Rouse İle İlgili Cümleler İngilizce Cümle İçinde Kullanımı

Rouse İle İlgili Cümleler İngilizce Cümle İçinde Kullanımı

Rouse İle İlgili Cümleler

Türkçe Anlamı: Heyecanlandırmak, canlandırmak, harekete geçirmek

  1. The music roused the crowd to dance.
    (Türkçe Anlamı: Müzik kalabalığı dans etmeye harekete geçirdi.)

  2. The speech by the coach roused the team’s spirits.
    (Türkçe Anlamı: Antrenörün konuşması takımın ruhunu canlandırdı.)

  3. The smell of fresh coffee always rouses me in the morning.
    (Türkçe Anlamı: Sabahları taze kahve kokusu beni her zaman harekete geçirir.)

  4. The sight of the ocean at sunrise roused a sense of awe in her.
    (Türkçe Anlamı: Güneşin doğuşunda denizin manzarası onda bir hayranlık duygusu uyandırdı.)

  5. The loud noise roused the sleeping baby.
    (Türkçe Anlamı: Yüksek ses uykuda olan bebeği uyandırdı.)

  6. The patriotic song roused a sense of pride in the audience.
    (Türkçe Anlamı: Vatansever şarkı izleyicilerde bir gurur hissi uyandırdı.)

  7. The exciting news roused my curiosity.
    (Türkçe Anlamı: Heyecan verici haberler benim merakımı uyandırdı.)

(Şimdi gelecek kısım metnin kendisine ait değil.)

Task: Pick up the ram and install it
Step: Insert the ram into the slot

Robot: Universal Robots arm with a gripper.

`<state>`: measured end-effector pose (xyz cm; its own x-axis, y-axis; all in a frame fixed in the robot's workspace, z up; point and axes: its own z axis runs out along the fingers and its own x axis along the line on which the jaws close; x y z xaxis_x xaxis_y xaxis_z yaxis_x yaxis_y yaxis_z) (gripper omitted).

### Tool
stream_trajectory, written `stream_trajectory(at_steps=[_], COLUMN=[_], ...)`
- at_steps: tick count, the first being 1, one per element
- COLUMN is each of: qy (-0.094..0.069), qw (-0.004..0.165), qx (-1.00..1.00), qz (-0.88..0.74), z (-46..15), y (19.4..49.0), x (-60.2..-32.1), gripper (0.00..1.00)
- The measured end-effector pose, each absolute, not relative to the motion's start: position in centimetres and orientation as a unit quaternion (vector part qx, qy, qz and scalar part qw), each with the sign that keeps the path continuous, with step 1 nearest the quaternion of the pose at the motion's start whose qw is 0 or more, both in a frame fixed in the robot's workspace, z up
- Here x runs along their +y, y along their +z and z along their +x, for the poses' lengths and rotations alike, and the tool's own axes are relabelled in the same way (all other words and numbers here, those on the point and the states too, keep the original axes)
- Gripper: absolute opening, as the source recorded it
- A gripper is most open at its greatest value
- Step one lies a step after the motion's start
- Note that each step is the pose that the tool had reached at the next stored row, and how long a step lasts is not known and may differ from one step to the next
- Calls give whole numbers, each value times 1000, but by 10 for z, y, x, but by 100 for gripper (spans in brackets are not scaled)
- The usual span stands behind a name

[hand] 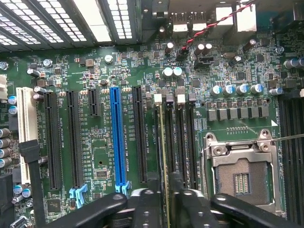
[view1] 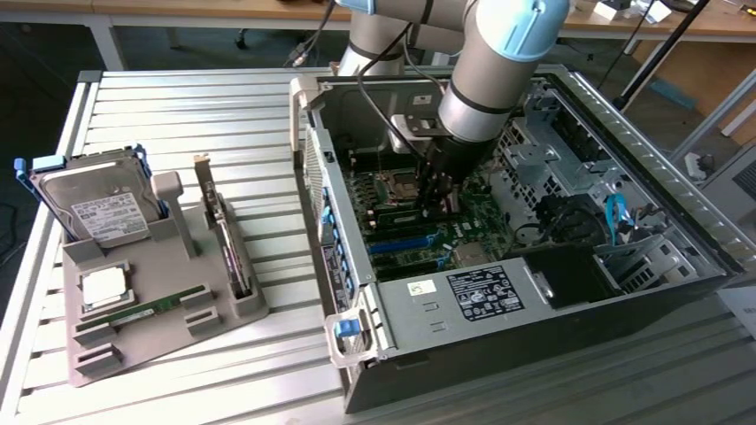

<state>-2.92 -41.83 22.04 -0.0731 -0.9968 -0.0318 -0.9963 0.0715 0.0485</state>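
Note:
The ram (hand: 164, 142), a thin green stick seen edge-on, stands upright in one of the black memory slots of the motherboard (hand: 104, 156), beside the processor socket (hand: 240, 175). My gripper (hand: 165, 192) straddles the end of the stick, one dark finger (hand: 148, 202) on each side. The jaws stand slightly apart, with a narrow gap to the stick, so it rests in the slot rather than in my grip. In the exterior view my gripper (view1: 435, 208) reaches down into the open computer case (view1: 661, 266), over the middle of the board.
A grey holder (view1: 236, 310) on the slatted table, at the exterior view's left, carries a hard drive (view1: 101, 212), a square silver chip (view1: 104, 285), another green stick (view1: 148, 310) and an upright card (view1: 225, 239). Case walls, drive cages and cables crowd the arm.

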Motion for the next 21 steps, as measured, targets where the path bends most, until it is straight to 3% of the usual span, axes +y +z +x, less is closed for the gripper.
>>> stream_trajectory(at_steps=[1, 21], qy=[-29, -29], qw=[5, 5], qx=[-732, -732], qz=[681, 681], z=[-29, -29], y=[220, 261], x=[-418, -418], gripper=[27, 27])
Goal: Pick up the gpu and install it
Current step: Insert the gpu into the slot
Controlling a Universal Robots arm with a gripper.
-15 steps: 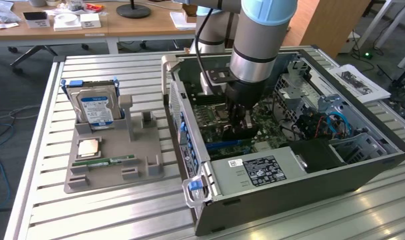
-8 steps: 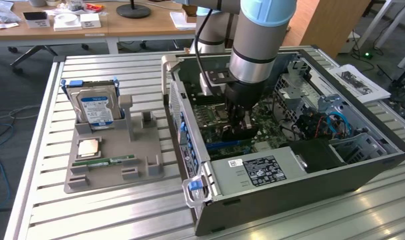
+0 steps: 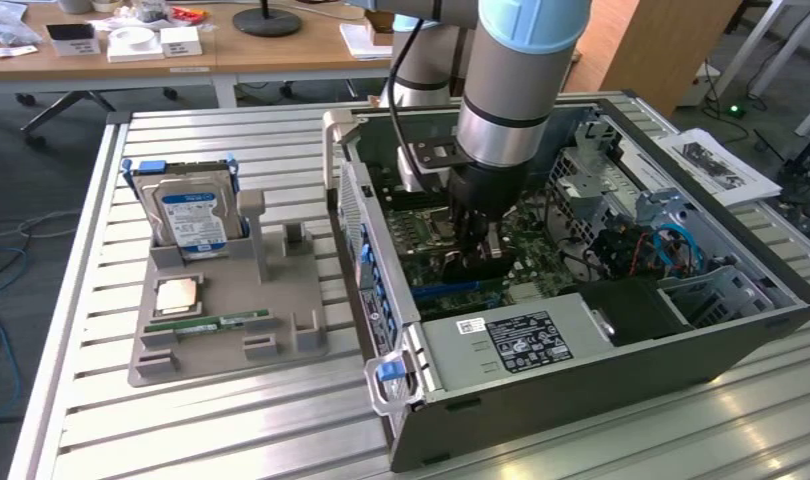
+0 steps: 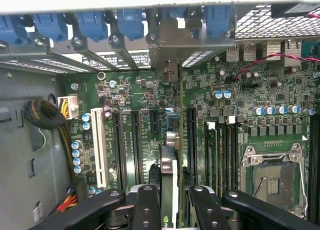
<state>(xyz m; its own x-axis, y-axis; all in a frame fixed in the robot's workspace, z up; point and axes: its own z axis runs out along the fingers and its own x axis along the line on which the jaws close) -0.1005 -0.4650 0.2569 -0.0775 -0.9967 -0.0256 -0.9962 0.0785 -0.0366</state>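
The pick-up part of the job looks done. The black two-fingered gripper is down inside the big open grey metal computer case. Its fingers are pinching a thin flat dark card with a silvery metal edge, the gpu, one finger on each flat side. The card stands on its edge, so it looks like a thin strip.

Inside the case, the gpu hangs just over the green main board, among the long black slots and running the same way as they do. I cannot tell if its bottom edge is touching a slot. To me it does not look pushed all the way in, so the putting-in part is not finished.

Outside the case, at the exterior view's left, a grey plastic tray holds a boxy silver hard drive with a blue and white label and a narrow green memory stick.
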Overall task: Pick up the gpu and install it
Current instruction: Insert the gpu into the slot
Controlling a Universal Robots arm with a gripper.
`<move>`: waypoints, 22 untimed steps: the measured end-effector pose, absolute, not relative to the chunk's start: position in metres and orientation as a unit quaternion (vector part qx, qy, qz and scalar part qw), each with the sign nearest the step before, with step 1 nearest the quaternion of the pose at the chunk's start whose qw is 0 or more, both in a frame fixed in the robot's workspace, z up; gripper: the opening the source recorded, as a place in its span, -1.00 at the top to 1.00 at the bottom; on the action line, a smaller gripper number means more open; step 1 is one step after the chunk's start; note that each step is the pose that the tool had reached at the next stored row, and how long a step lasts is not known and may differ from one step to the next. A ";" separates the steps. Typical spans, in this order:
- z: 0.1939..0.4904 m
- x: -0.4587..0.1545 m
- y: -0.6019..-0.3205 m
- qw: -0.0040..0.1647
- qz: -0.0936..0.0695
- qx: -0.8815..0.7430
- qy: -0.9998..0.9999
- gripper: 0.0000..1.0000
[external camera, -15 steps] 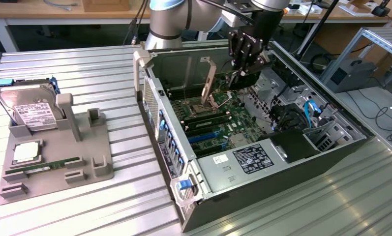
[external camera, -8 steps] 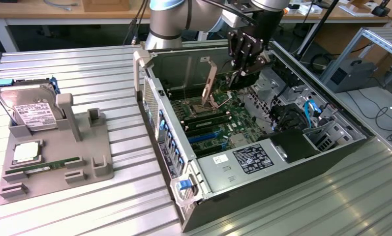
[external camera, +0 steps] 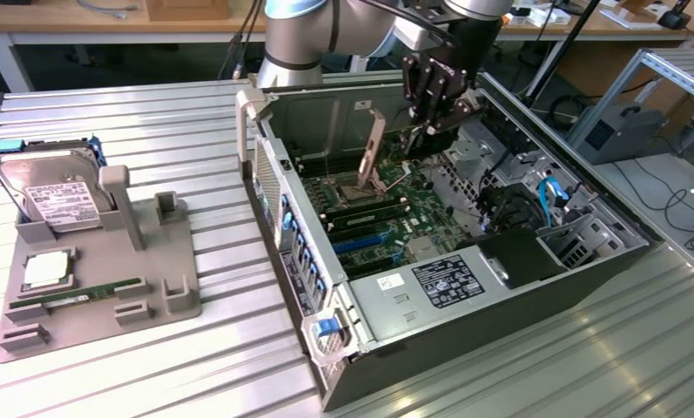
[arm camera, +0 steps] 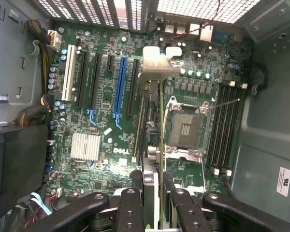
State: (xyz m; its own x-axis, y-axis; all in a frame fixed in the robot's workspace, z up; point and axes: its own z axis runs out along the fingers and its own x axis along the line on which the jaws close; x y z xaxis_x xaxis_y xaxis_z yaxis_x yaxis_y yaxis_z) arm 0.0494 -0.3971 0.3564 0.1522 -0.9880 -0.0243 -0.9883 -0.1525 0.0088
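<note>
My gripper (external camera: 434, 122) hangs inside the open computer case (external camera: 359, 348), shut on the gpu (external camera: 377, 148). The gpu is a thin green card held on edge, its silver end bracket pointing down toward the case's rear wall. In the wrist view the gpu (arm camera: 153, 111) appears edge-on above the motherboard (arm camera: 101, 125), with its bracket (arm camera: 157, 65) at the far end. My gripper (arm camera: 152, 176) clamps the card's near end between black fingers (arm camera: 135, 175). The card hovers between the black expansion slots (arm camera: 134, 87) and the CPU socket (arm camera: 186, 128), apart from the board.
A blue slot (arm camera: 118, 84) and a white slot (arm camera: 70, 72) lie beside the black ones, near a silver heatsink (arm camera: 85, 146). Cables (arm camera: 38, 53) run along one case wall. Outside the case, a grey holder (external camera: 149, 287) carries a hard drive (external camera: 50, 196) and a memory stick (external camera: 74, 296).
</note>
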 end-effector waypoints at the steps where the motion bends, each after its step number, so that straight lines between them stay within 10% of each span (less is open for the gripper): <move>1: 0.356 0.049 -0.397 0.004 0.012 -0.761 0.649 0.47; 22: 0.352 0.043 -0.403 0.005 0.012 -0.745 0.667 0.47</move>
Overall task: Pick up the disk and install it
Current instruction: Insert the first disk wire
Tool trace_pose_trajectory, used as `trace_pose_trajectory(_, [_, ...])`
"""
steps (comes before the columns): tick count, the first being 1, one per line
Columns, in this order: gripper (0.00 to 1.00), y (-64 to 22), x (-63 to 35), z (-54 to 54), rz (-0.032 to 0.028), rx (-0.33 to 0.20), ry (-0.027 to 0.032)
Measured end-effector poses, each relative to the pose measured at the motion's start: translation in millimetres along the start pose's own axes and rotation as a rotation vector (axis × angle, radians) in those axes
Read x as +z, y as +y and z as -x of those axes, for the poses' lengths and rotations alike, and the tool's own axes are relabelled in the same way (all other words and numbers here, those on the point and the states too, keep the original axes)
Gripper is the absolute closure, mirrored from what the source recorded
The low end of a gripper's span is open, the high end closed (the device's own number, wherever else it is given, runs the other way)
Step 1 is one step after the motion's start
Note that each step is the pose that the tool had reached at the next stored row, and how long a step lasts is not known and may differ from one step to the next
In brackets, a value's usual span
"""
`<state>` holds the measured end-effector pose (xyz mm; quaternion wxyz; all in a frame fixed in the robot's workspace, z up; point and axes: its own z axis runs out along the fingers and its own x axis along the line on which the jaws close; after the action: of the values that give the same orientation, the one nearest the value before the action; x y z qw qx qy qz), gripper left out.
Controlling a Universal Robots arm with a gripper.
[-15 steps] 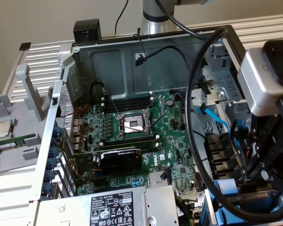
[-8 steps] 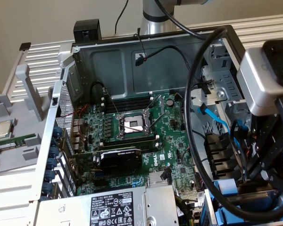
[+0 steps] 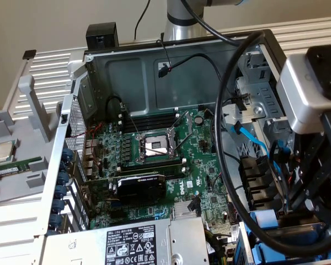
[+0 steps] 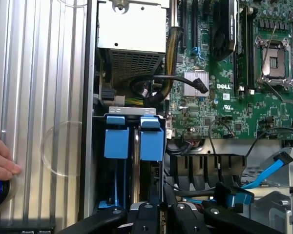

  8. The alarm clock failed to rouse him from his deep sleep.
    (Türkçe Anlamı: Alarm saati derin uykusundan onu uyandıramadı.)

  9. The sound of the doorbell roused the dog from its nap.
    (Türkçe Anlamı: Kapı zilinin sesi köpeği uykusundan uyandırdı.)

  10. The movie’s thrilling climax roused the audience to applause.
    (Türkçe Anlamı: Filmin heyecan verici sonu izleyicileri alkışlamaya teşvik etti.)

  11. The smell of freshly baked bread roused my hunger.
    (Türkçe Anlamı: Taze pişmiş ekmek kokusu benim açlığımı uyandırdı.)

  12. The announcement of a surprise party roused her suspicion.
    (Türkçe Anlamı: Sürpriz parti duyurusu onda bir şüphe uyandırdı.)

  13. The cold water roused him from his drowsiness.
    (Türkçe Anlamı: Soğuk su onu uykulu halinden uyandırdı.)

  14. The coach’s motivational speech roused the team to victory.
    (Türkçe Anlamı: Antrenörün motivasyon konuşması takımı zafer için harekete geçirdi.)

  15. The sound of a gunshot roused the birds from the trees.
    (Türkçe Anlamı: Silah sesi kuşları ağaçlardan uçurmaya zorlad

  1. The smell of the sea air roused memories of childhood vacations.
    (Türkçe Anlamı: Deniz havasının kokusu çocukluk tatillerine dair anıları canlandırdı.)

  2. The sound of thunder roused a feeling of fear in her.
    (Türkçe Anlamı: Gök gürültüsü onda bir korku hissi uyandırdı.)

  3. The teacher’s passionate lecture roused the students’ interest in the subject.
    (Türkçe Anlamı: Öğretmenin tutkulu dersi öğrencilerin konuya ilgisini uyandırdı.)

  4. The smell of a fresh bouquet of flowers roused her sense of smell.
    (Türkçe Anlamı: Taze bir çiçek buketinin kokusu onun koku duyusunu canlandırdı.)

  5. The news of the promotion roused his ambition to work harder.
    (Türkçe Anlamı: Terfi haberi onun daha çok çalışma arzusunu uyandırdı.)

Bu yazıya ilk yorumu sen yaz!

Hemen Yorum Yaz

Adını veya rumuzunu yazabilirsin.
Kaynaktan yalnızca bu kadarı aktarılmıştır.